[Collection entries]
━━━━━━━━━━

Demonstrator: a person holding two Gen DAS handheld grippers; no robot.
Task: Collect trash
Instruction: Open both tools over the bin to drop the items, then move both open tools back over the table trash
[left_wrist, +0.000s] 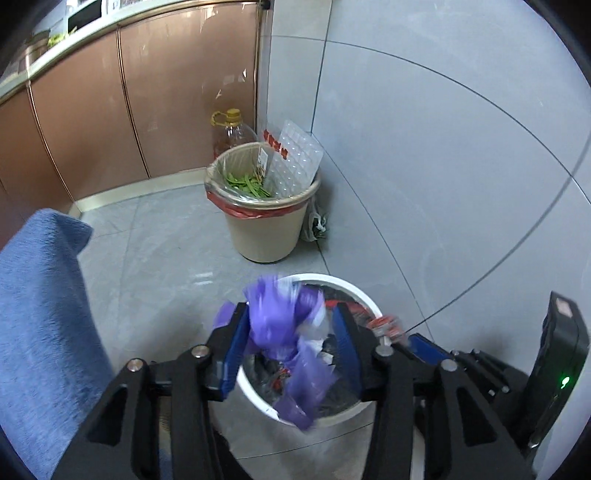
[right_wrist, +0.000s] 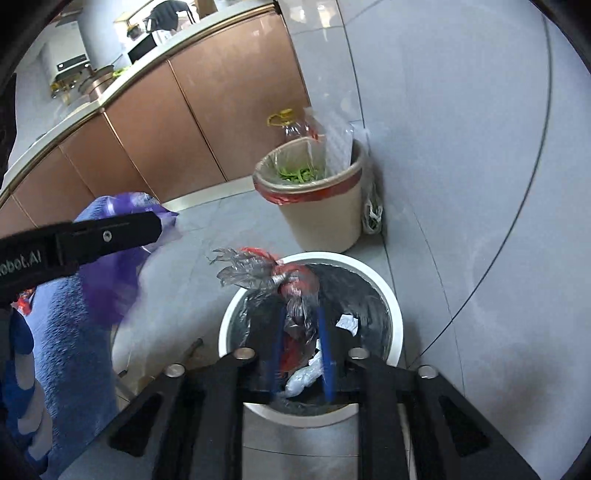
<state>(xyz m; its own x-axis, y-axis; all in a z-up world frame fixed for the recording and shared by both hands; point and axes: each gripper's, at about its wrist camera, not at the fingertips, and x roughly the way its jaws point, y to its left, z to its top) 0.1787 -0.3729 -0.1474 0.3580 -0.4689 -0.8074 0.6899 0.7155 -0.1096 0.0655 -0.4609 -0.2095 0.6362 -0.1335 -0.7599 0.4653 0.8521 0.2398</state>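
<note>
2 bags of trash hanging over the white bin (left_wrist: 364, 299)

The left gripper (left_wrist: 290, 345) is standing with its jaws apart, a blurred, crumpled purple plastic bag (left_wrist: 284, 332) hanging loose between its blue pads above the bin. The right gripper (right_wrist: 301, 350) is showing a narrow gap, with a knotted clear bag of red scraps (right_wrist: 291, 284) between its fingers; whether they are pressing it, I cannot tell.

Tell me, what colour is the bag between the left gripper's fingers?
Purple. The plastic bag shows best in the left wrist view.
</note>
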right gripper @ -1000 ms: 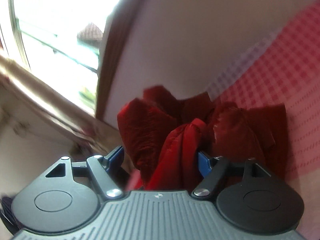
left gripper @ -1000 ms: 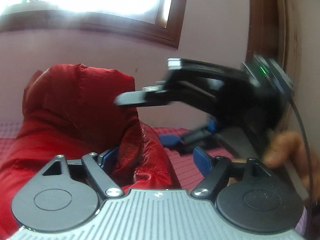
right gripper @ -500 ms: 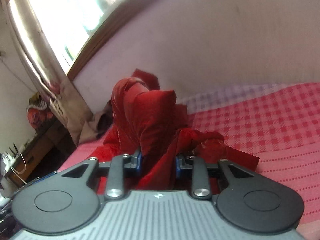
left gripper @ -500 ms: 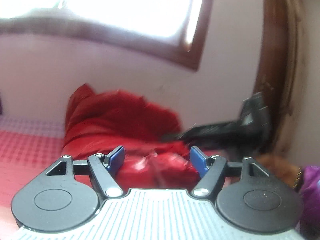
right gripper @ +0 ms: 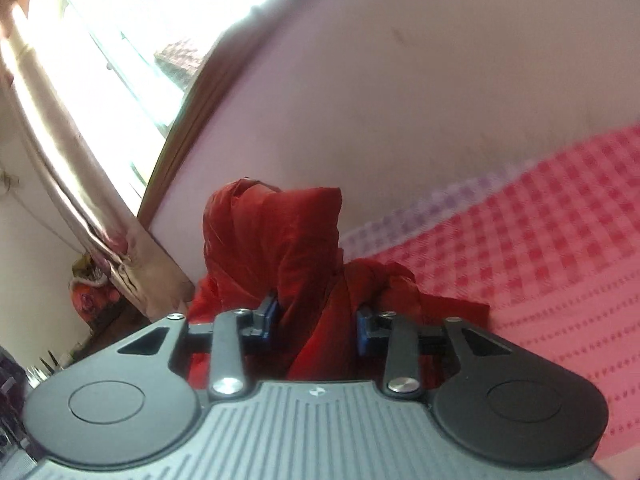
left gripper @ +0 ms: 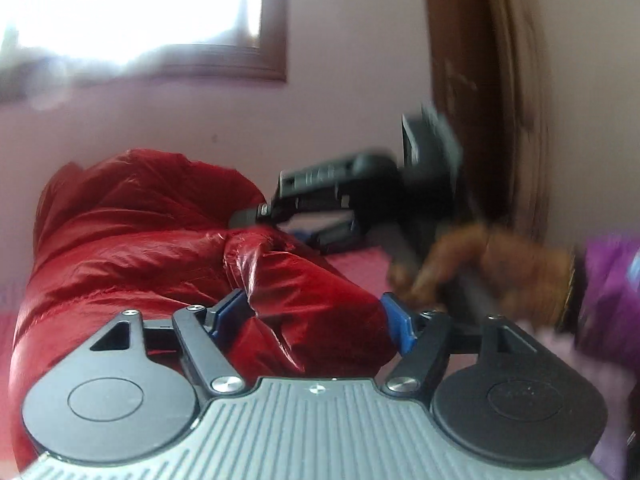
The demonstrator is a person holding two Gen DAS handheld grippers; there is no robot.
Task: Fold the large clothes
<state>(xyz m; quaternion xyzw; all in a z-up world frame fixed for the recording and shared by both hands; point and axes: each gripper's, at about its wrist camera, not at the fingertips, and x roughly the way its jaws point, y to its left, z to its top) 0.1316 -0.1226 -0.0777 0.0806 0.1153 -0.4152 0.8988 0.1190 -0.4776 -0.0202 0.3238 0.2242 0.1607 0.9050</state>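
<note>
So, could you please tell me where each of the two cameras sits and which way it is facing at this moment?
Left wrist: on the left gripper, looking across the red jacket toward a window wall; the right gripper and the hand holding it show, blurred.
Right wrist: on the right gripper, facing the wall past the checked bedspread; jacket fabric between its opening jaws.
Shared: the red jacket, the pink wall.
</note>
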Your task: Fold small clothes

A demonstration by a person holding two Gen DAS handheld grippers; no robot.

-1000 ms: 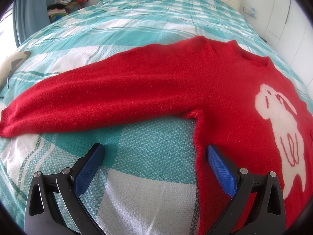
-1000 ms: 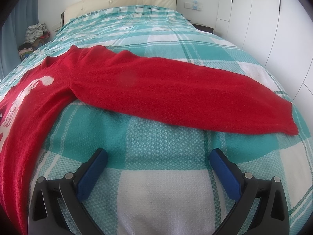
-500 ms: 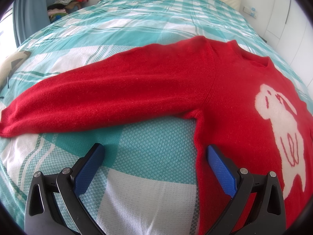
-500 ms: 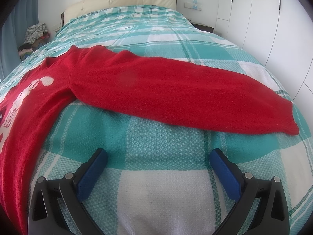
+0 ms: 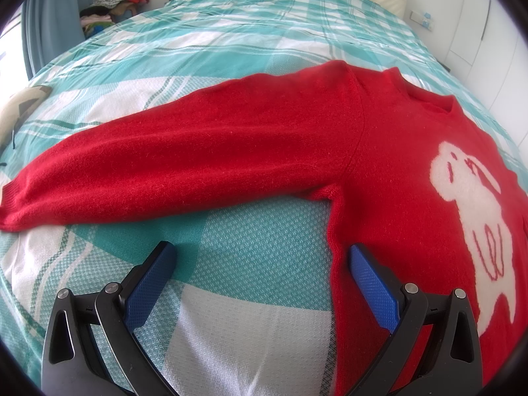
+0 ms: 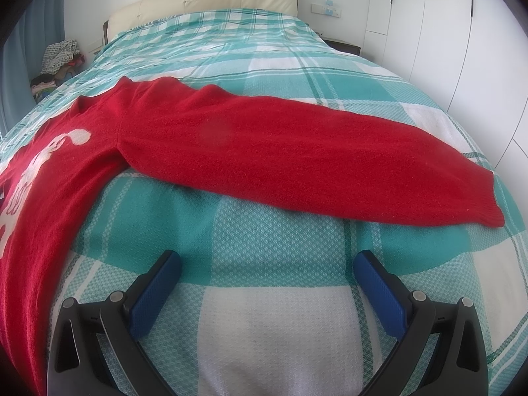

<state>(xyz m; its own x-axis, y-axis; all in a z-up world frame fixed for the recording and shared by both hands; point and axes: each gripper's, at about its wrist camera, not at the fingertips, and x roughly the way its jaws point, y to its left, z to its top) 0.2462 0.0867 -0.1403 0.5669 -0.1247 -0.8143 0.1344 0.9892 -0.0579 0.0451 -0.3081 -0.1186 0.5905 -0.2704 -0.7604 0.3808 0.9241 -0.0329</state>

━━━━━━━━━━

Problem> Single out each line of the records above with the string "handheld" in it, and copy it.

Written solution>
Demonstrator: a person holding two Gen DAS handheld grippers; no robot.
The demonstrator is a person holding two Gen DAS handheld grippers; there is no robot.
A demonstration by a person holding two Gen DAS handheld grippers; no robot.

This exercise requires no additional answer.